O agente estava com arma caseira na rua? Sim. Qual era o calibre? Se for calibre de uso permitido, artigo 14 da Lei n. 10.826/03 (porte ilegal de arma de fogo de uso permitido). Se for calibre de uso restrito, artigo 16 da Lei n. 10.826/03 (porte ilegal de arma de fogo de uso restrito).

JULGADOS

O crime do art. 16, parágrafo único, inc. IV, da Lei nº 10.826/03, deve ser desclassificado para o delito previsto no art. 12 da mesma lei, quando a arma apreendida for de fabricação caseira, porquanto não há número de série e marca a serem suprimidos ou adulterados.

TJ-MG – APR: 10720180075197001 Visconde do Rio Branco, Relator: Octavio Augusto De Nigris Boccalini, Data de Julgamento: 26/01/2021, Câmaras Criminais / 3ª CÂMARA CRIMINAL, Data de Publicação: 05/02/2021.
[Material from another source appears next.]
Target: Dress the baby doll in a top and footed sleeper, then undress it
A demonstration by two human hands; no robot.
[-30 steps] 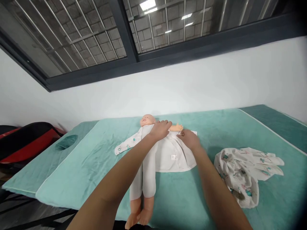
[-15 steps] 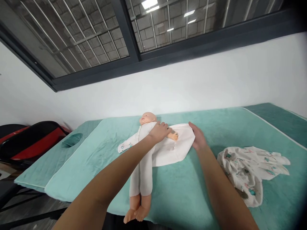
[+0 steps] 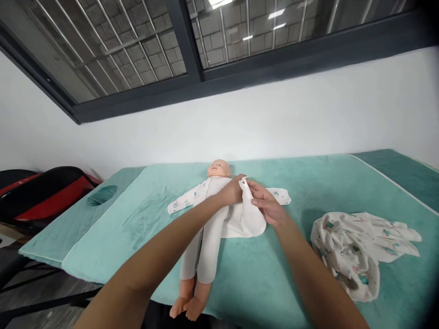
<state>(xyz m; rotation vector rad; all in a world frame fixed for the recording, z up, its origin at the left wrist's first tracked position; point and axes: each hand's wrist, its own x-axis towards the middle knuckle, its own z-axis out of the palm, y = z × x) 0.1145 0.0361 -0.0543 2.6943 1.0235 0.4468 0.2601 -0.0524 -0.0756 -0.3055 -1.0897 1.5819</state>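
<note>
A baby doll (image 3: 206, 237) lies on its back on a teal padded table (image 3: 284, 283), head toward the wall and bare feet past the near edge. It wears pale trousers and a white printed jacket (image 3: 245, 219) that lies open to its right. My left hand (image 3: 233, 189) and my right hand (image 3: 265, 203) both pinch the jacket's front flap at the doll's chest, fingers closed on the cloth. The doll's arm on that side is inside the printed sleeve (image 3: 281, 196), which lies spread out.
A crumpled white printed cloth (image 3: 356, 249) lies on the table to the right. A round face hole (image 3: 101, 195) is in the table's left end. A black and red seat (image 3: 41, 192) stands at the left. The wall and a barred window are behind.
My right hand came in from the jacket's outer edge to the doll's chest, bringing the flap with it. The doll's bare arm is now covered by the sleeve. My left hand closed on the flap.
</note>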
Desclassificação para o delito do art. 14 da Lei n. 10.826/03. Se a arma é de fabricação caseira não possui, por óbvio, número de série e marca, não podendo, assim, a conduta ser enquadrada como posse ilegal de arma de numeração raspada, uma vez que não há numeração a ser adulterada. 2

TJ-MG – APR: 10567130029802001 Sabará, Relator: Denise Pinho da Costa Val, Data de Julgamento: 14/02/2017, Câmaras Criminais / 6ª CÂMARA CRIMINAL, Data de Publicação: 03/03/2017.

Tratando-se de arma de fogo artesanal, não se espera que tenha a numeração de série impingida quando da fabricação industrial. No caso dos autos possuindo o recorrente em sua residência arma de fogo artesanal, responde pela figura delitiva contida no art. 12 da Lei n. 10.826/03. Recurso provido.
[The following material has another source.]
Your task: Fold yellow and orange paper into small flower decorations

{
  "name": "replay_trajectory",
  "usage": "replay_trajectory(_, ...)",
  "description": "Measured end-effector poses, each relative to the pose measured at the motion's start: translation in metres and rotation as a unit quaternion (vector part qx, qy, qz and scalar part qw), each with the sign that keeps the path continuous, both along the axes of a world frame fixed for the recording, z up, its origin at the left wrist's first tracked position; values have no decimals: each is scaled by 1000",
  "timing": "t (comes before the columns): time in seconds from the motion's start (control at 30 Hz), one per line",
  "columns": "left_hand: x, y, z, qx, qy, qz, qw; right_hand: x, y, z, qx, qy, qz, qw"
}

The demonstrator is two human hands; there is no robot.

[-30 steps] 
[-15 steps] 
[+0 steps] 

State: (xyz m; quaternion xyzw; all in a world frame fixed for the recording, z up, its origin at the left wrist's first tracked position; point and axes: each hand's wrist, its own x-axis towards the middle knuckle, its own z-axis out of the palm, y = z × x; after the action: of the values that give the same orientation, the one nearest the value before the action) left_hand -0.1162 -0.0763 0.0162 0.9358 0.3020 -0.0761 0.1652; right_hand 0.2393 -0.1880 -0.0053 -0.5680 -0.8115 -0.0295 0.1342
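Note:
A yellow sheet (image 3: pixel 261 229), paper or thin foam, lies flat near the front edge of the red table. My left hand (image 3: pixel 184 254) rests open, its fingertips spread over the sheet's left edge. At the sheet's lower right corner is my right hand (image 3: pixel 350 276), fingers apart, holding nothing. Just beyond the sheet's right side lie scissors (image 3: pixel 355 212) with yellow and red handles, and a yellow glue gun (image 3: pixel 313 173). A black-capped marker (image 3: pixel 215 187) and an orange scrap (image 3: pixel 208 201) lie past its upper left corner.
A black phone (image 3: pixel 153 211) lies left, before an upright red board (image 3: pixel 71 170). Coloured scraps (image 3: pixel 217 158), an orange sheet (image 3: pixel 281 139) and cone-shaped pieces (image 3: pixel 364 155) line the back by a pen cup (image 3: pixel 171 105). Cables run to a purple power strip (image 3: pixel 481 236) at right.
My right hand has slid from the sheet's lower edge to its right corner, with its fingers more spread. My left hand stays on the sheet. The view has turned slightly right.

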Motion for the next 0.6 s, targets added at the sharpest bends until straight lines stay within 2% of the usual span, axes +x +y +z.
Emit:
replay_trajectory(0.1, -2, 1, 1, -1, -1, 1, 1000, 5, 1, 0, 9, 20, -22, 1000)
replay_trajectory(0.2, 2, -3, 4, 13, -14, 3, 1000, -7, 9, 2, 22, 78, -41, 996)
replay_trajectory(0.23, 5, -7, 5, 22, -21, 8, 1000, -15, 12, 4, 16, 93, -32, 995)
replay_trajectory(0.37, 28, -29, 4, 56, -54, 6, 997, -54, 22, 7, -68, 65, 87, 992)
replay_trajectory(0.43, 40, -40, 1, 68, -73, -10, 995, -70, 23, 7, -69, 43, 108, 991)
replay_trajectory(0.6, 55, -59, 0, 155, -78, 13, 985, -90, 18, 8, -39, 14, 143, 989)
TJ-MT – APL: 00007729020148110033 MT, Relator: JUVENAL PEREIRA DA SILVA, Data de Julgamento: 05/09/2018, TERCEIRA CÂMARA CRIMINAL, Data de Publicação: 14/09/2018.

Não se pode confundir o comportamento de portar arma artesanal que nunca teve sinal identificador com aquele de portar armamento cujo número de série ou marca foram posteriormente suprimidos exatamente para embaraçar o controle estatal. Se a falta de numeração característica das armas de fabricação caseira ou artesanal foi a única circunstância utilizada pelo Órgão a quo para efetuar a tipificação da conduta como porte de arma de fogo de uso restrito (art. 16, Parágrafo único, inc. IV, da Lei nº 10.826/03), impõe-se a reforma do decisum , com a subsequente desclassificação para o art. 14 do mesmo Diploma Legal (isto é, porte ilegal de arma de fogo de uso permitido).
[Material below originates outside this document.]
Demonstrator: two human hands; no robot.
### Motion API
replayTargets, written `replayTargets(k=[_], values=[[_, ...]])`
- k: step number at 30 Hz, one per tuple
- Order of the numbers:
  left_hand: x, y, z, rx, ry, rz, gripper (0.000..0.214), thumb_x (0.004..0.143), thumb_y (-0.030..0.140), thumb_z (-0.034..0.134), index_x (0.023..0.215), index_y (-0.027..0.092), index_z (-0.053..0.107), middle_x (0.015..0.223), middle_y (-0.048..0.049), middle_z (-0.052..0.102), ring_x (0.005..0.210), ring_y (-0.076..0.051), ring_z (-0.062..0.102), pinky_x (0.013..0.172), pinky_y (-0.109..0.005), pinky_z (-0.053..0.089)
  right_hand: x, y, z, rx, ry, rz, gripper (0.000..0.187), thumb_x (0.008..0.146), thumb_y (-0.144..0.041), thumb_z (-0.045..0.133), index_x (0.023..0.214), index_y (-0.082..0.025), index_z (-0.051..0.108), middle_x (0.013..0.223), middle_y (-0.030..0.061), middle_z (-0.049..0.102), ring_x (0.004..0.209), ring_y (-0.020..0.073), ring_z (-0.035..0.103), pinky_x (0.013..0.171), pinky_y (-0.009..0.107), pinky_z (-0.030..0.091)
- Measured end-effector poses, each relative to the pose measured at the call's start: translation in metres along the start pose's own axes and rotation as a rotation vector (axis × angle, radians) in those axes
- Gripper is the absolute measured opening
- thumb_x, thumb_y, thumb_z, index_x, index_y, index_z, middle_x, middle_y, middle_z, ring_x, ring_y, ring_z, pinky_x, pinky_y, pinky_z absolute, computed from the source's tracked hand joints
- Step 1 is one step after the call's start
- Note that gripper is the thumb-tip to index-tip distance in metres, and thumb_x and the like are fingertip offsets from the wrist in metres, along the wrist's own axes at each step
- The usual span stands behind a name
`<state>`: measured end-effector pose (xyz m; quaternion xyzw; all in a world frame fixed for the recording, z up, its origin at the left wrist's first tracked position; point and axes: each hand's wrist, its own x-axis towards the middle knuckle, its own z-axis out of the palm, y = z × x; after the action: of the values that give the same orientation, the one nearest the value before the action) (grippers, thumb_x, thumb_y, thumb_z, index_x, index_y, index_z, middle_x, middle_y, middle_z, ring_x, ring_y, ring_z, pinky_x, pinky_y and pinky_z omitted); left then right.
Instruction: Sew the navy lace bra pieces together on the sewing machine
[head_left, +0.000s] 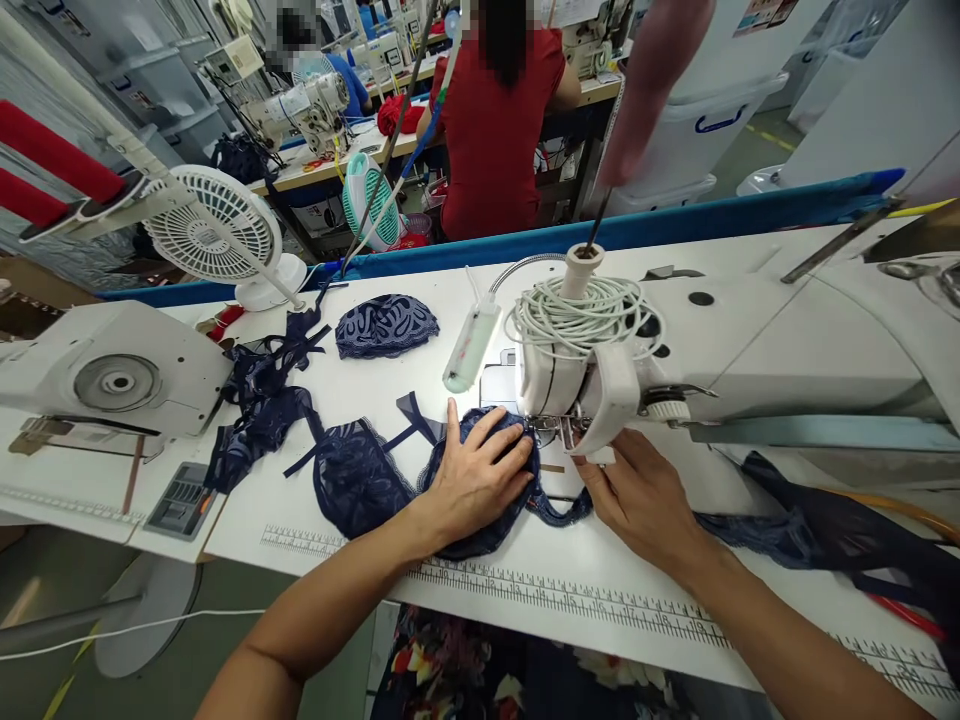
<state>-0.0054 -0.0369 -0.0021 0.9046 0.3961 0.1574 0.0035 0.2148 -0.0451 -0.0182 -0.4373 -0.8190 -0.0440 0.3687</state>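
Note:
My left hand (480, 475) lies flat with spread fingers on a padded cup of a navy lace bra (480, 540), just left of the presser foot of the sewing machine (559, 385). The cup's right edge reaches the foot, and a lace strip curves out below it. The other cup (352, 480) rests on the table to the left. My right hand (641, 495) is beside the foot on its right, fingers bent and drawn together. Its fingertips are partly hidden by the machine head, so what they pinch is unclear.
A loose navy lace cup (386, 325) and a pile of navy bras (262, 400) lie to the left. More navy fabric (810, 530) is at the right. A white fan (214, 225) and a second machine (112, 370) stand left. A person in red (495, 130) sits ahead.

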Motion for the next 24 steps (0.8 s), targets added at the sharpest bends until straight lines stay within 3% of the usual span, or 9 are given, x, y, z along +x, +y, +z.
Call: replayTargets(k=[3, 6, 8, 10, 12, 14, 18, 21, 24], values=[[-0.014, 0.013, -0.014, -0.041, -0.015, 0.028, 0.030, 0.096, 0.037, 0.052, 0.117, 0.017, 0.061, 0.123, -0.0105, 0.063, 0.126, -0.029, 0.050, 0.115, -0.064, 0.022, -0.006, -0.009, -0.012, 0.007, -0.062, -0.041, 0.012, 0.094, -0.017, 0.052, 0.100, -0.017, 0.062, 0.084, 0.0065, 0.065, 0.077, 0.0180, 0.060, 0.067, 0.029, 0.047], [-0.037, 0.034, -0.021, -0.110, -0.046, 0.023, 0.054, 0.086, 0.055, 0.060, 0.119, 0.013, 0.059, 0.111, -0.0122, 0.063, 0.106, -0.028, 0.058, 0.109, -0.052, 0.040, -0.016, -0.021, -0.025, 0.002, -0.170, -0.128, 0.023, 0.096, -0.023, 0.052, 0.116, -0.016, 0.060, 0.099, 0.0084, 0.067, 0.092, 0.0200, 0.063, 0.083, 0.033, 0.047], [-0.050, 0.044, -0.017, -0.100, -0.034, -0.047, 0.049, 0.084, 0.045, 0.061, 0.119, 0.011, 0.058, 0.108, -0.0125, 0.061, 0.102, -0.028, 0.057, 0.102, -0.049, 0.046, -0.022, -0.027, -0.028, -0.012, -0.222, -0.179, 0.025, 0.096, -0.024, 0.052, 0.119, -0.017, 0.060, 0.102, 0.0083, 0.067, 0.092, 0.0208, 0.061, 0.087, 0.037, 0.045], [-0.056, 0.044, -0.009, -0.068, 0.029, -0.113, 0.029, 0.086, 0.020, 0.053, 0.113, 0.013, 0.059, 0.106, -0.0108, 0.061, 0.100, -0.025, 0.057, 0.100, -0.046, 0.047, -0.025, -0.030, -0.026, -0.040, -0.254, -0.214, 0.025, 0.095, -0.024, 0.054, 0.118, -0.019, 0.062, 0.098, 0.0072, 0.066, 0.087, 0.0208, 0.060, 0.086, 0.039, 0.043], [-0.053, 0.036, -0.002, -0.074, 0.110, -0.139, 0.030, 0.083, 0.002, 0.041, 0.103, 0.015, 0.059, 0.097, -0.0077, 0.061, 0.094, -0.021, 0.057, 0.101, -0.044, 0.046, -0.025, -0.031, -0.022, -0.065, -0.273, -0.233, 0.023, 0.094, -0.025, 0.056, 0.115, -0.020, 0.064, 0.095, 0.0064, 0.066, 0.085, 0.0210, 0.059, 0.084, 0.040, 0.043], [-0.045, 0.023, 0.001, -0.129, 0.186, -0.140, 0.034, 0.082, -0.003, 0.033, 0.098, 0.016, 0.056, 0.089, -0.0060, 0.059, 0.087, -0.019, 0.056, 0.093, -0.039, 0.050, -0.021, -0.032, -0.018, -0.071, -0.284, -0.238, 0.022, 0.094, -0.026, 0.057, 0.114, -0.020, 0.065, 0.100, 0.0072, 0.066, 0.090, 0.0219, 0.060, 0.086, 0.041, 0.042], [-0.023, 0.005, -0.004, -0.251, 0.211, -0.157, 0.021, 0.094, 0.009, 0.033, 0.104, 0.016, 0.051, 0.088, -0.0060, 0.055, 0.082, -0.019, 0.053, 0.074, -0.031, 0.051, -0.014, -0.032, -0.014, 0.001, -0.298, -0.256, 0.024, 0.096, -0.026, 0.052, 0.117, -0.019, 0.063, 0.117, 0.0079, 0.066, 0.109, 0.0218, 0.059, 0.099, 0.040, 0.040], [-0.015, 0.004, -0.006, -0.195, 0.124, -0.081, 0.016, 0.095, 0.023, 0.047, 0.108, 0.014, 0.053, 0.089, -0.0061, 0.055, 0.082, -0.019, 0.053, 0.073, -0.032, 0.050, -0.012, -0.032, -0.012, 0.075, -0.281, -0.253, 0.023, 0.097, -0.024, 0.049, 0.115, -0.019, 0.063, 0.115, 0.0069, 0.067, 0.110, 0.0199, 0.060, 0.101, 0.039, 0.040], [-0.015, 0.006, -0.005, -0.019, 0.133, 0.048, 0.017, 0.095, 0.014, 0.046, 0.103, 0.018, 0.061, 0.093, -0.0064, 0.060, 0.093, -0.019, 0.056, 0.084, -0.034, 0.048, -0.013, -0.031, -0.012, 0.106, -0.267, -0.242, 0.024, 0.096, -0.022, 0.051, 0.116, -0.018, 0.062, 0.115, 0.0075, 0.067, 0.113, 0.0203, 0.059, 0.104, 0.039, 0.039]])
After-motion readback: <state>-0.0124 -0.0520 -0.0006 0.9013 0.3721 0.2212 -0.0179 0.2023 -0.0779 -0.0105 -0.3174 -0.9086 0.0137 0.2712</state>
TJ-ES – APL: 00219272620068080030, Relator: CATHARINA MARIA NOVAES BARCELLOS, Data de Julgamento: 17/07/2013, PRIMEIRA CÂMARA CRIMINAL, Data de Publicação: 25/07/2013.

A posse irregular de arma de fogo artesanal caracteriza o crime previsto no artigo 12, da Lei nº 10.826/03.

TJ-SP – APL: 00016045720128260654 SP 0001604-57.2012.8.26.0654, Relator: Laerte Marrone, Data de Julgamento: 09/10/2014, 9ª Câmara de Direito Criminal, Data de Publicação: 13/10/2014.